= PROBLEM =
Nothing except the pictures should be left out when you reproduce the listing exactly.

= DATA EXCERPT =
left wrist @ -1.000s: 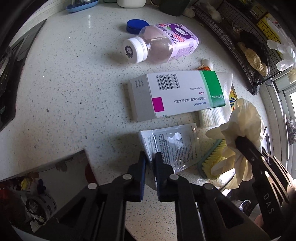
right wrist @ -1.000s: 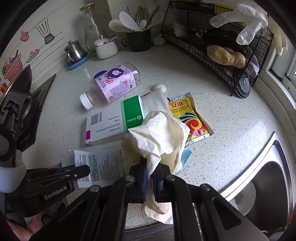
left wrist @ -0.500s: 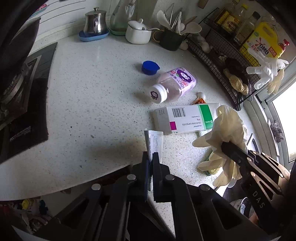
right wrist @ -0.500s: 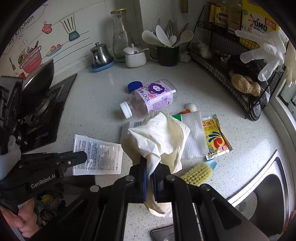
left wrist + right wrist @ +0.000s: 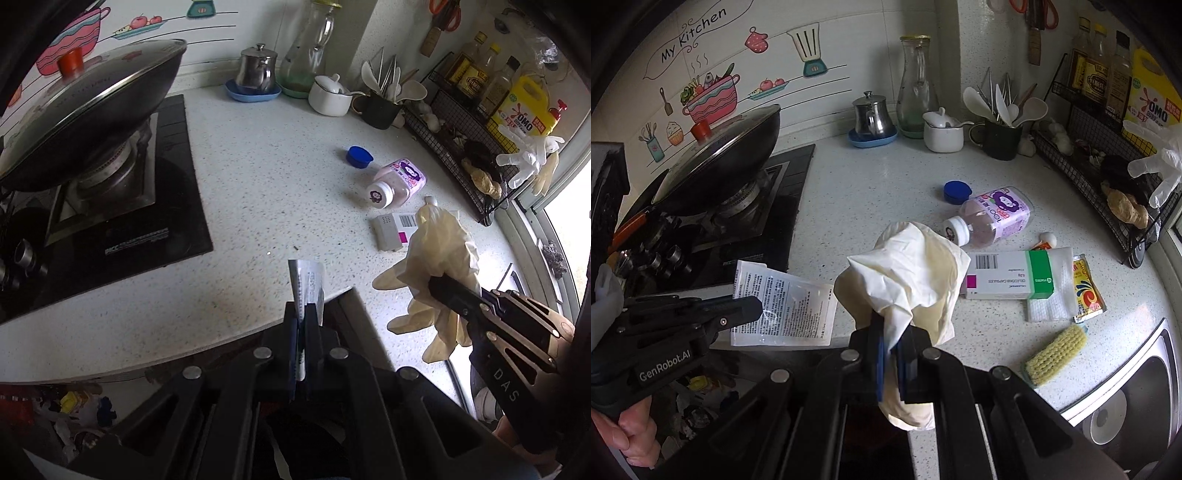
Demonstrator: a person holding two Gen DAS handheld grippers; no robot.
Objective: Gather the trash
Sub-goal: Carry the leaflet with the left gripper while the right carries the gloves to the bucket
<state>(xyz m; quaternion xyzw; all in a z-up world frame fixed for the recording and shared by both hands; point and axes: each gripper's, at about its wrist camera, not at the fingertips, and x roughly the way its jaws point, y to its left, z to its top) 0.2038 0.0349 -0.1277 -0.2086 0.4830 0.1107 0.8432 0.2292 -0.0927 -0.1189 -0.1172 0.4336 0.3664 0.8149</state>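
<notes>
My left gripper [image 5: 302, 314] is shut on a clear printed plastic sachet [image 5: 307, 284], held edge-on above the counter's front edge; the sachet shows flat in the right wrist view [image 5: 786, 306] beside the left gripper [image 5: 753, 304]. My right gripper [image 5: 892, 343] is shut on a crumpled cream rubber glove [image 5: 908, 273], which also hangs in the left wrist view [image 5: 439, 251]. On the counter lie a purple-labelled bottle [image 5: 993, 218], a blue cap [image 5: 956, 192], a white and green medicine box [image 5: 1008, 278], a yellow sauce packet [image 5: 1086, 291] and a paper towel [image 5: 1052, 306].
A lidded wok [image 5: 85, 110] sits on the black stove [image 5: 122, 221] at left. A scrub brush [image 5: 1056, 350] lies by the sink [image 5: 1123, 398]. A wire rack [image 5: 1108, 173] with bottles stands at right. Jars, a jug and a utensil cup [image 5: 1001, 136] line the back wall.
Both grippers have lifted and pulled back from the counter with the sachet and the glove. The sachet has left the counter and now hangs over its front edge.
</notes>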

= RESPONSE TO THE TASK =
left wrist @ -1.000s: 
right wrist @ -1.000s: 
left wrist @ -0.500s: 
right wrist @ -0.500s: 
left wrist + right wrist @ +0.000s: 
Demonstrator: a person holding two Gen DAS handheld grippers; no robot.
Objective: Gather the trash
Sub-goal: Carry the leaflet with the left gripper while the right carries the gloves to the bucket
<state>(xyz m; quaternion xyzw; all in a z-up world frame fixed for the recording and shared by both hands; point and axes: each gripper's, at about its wrist camera, not at the fingertips, and x roughly the way its jaws point, y to its left, z to its top) 0.2038 0.0349 -0.1277 -0.2086 0.4830 0.1107 0.8432 0.2292 -0.0927 -0.1189 -0.1172 0.4336 0.3664 0.8149</state>
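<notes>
My left gripper [image 5: 302, 314] is shut on a clear printed plastic sachet [image 5: 307, 284], held edge-on above the counter's front edge; the sachet shows flat in the right wrist view [image 5: 786, 306] beside the left gripper [image 5: 753, 304]. My right gripper [image 5: 892, 343] is shut on a crumpled cream rubber glove [image 5: 908, 273], which also hangs in the left wrist view [image 5: 439, 251]. On the counter lie a purple-labelled bottle [image 5: 993, 218], a blue cap [image 5: 956, 192], a white and green medicine box [image 5: 1008, 278], a yellow sauce packet [image 5: 1086, 291] and a paper towel [image 5: 1052, 306].
A lidded wok [image 5: 85, 110] sits on the black stove [image 5: 122, 221] at left. A scrub brush [image 5: 1056, 350] lies by the sink [image 5: 1123, 398]. A wire rack [image 5: 1108, 173] with bottles stands at right. Jars, a jug and a utensil cup [image 5: 1001, 136] line the back wall.
Both grippers have lifted and pulled back from the counter with the sachet and the glove. The sachet has left the counter and now hangs over its front edge.
</notes>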

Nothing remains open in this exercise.